Após receber nesta semana a notícia de que será indenizada pelo Estado
pela perseguição sofrida, Maria José Malheiros, que durante algum tempo
foi também Maria José Novaes, revelou que sempre teve que viver se
escondendo.
O sobrenome Malheiros foi o último a ser utilizado
para escapar da repressão e é com ele que Maria José vive desde 1975.

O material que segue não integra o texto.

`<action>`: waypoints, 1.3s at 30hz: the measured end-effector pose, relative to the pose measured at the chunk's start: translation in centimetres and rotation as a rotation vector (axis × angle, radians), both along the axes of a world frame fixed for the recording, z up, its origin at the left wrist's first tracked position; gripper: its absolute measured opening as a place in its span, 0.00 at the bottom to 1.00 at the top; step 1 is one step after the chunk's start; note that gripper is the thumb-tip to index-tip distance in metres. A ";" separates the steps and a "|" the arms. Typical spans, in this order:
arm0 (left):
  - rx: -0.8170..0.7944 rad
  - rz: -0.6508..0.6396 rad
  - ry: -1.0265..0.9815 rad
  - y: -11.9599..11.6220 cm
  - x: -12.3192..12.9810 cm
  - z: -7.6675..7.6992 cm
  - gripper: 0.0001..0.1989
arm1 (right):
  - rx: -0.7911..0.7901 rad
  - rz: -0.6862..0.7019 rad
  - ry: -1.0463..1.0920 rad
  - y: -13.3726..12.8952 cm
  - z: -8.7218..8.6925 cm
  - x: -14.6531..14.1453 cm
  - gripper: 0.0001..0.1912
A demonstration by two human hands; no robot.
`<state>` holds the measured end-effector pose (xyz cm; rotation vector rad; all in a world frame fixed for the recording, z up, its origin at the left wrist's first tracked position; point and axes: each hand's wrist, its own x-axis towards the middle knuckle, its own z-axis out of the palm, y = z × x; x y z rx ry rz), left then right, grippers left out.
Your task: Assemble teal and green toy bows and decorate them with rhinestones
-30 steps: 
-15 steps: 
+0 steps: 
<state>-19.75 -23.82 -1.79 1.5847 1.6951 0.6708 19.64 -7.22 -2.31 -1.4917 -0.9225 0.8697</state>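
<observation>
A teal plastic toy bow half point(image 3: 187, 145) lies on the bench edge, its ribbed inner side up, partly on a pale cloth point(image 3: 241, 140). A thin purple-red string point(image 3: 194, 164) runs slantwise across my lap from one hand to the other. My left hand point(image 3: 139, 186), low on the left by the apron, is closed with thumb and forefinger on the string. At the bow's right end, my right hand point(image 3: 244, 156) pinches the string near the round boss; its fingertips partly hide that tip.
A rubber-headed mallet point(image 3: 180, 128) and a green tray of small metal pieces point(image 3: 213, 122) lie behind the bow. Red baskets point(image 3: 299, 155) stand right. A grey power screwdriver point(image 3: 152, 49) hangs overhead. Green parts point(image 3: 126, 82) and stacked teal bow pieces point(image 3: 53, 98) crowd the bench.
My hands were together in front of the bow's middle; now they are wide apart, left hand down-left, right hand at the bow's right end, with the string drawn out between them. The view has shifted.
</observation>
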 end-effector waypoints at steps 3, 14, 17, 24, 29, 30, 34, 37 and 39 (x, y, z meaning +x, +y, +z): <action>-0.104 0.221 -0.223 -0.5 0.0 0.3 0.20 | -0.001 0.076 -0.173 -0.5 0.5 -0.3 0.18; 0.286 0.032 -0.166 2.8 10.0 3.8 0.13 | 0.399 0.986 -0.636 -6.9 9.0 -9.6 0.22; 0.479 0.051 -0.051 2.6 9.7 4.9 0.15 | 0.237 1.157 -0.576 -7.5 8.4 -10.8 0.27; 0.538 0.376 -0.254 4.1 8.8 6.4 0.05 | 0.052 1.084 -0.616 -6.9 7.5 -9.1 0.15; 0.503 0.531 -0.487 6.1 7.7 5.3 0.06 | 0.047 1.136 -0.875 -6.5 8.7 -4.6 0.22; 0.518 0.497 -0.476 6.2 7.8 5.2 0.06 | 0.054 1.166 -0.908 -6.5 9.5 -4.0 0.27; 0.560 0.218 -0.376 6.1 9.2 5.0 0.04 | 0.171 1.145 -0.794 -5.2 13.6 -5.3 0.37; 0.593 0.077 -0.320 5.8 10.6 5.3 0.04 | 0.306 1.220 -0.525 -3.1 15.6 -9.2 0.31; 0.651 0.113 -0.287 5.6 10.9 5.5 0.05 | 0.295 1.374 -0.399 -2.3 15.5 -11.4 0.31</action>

“Até mesmo pessoas muito próximas da minha família, eu tinha medo que
descobrissem meu nome”, lembra a militante, que morou em uma casa da
qual ninguém, além do seu companheiro, sabia o endereço.
A fuga
para não ser presa e a estratégia do grupo a que pertencia, a Ação
Popular Marxista-Leninista, fizeram com que Maria José passasse grande
parte do período militar percorrendo cidades brasileiras na mira dos
militares, até que decidiu sair do país.
Em 1982, a ditadura já
passava por período de abertura política, mas a possibilidade de ser
descoberta a qualquer momento fez com que a militante, mesmo assim,
fugisse desse “medo permanente”. Ao se mudar para a França, constituiu
nova família, mas a insegurança sobre a sua identidade e a sua memória
permaneceram.
No país europeu, Maria José só foi contar parte de
sua história a seu primeiro filho quando ele já tinha 17 anos. “Ele
acabou adotando aquele modo de viver de jamais fazer perguntas, porque
sabia que eu não podia responder. Até hoje, é como se houvesse uma
espécie de pudor, como se ainda fosse perigoso falar”.
Desde
1969, quando completou a maioridade, Maria José Malheiros evita lidar
com as memórias de seus diferentes nomes. Essas marcas fizeram com que
ela escondesse até hoje trechos do seu passado de militante política,
mas seu relato começa com a atuação no movimento estudantil aos 16 anos.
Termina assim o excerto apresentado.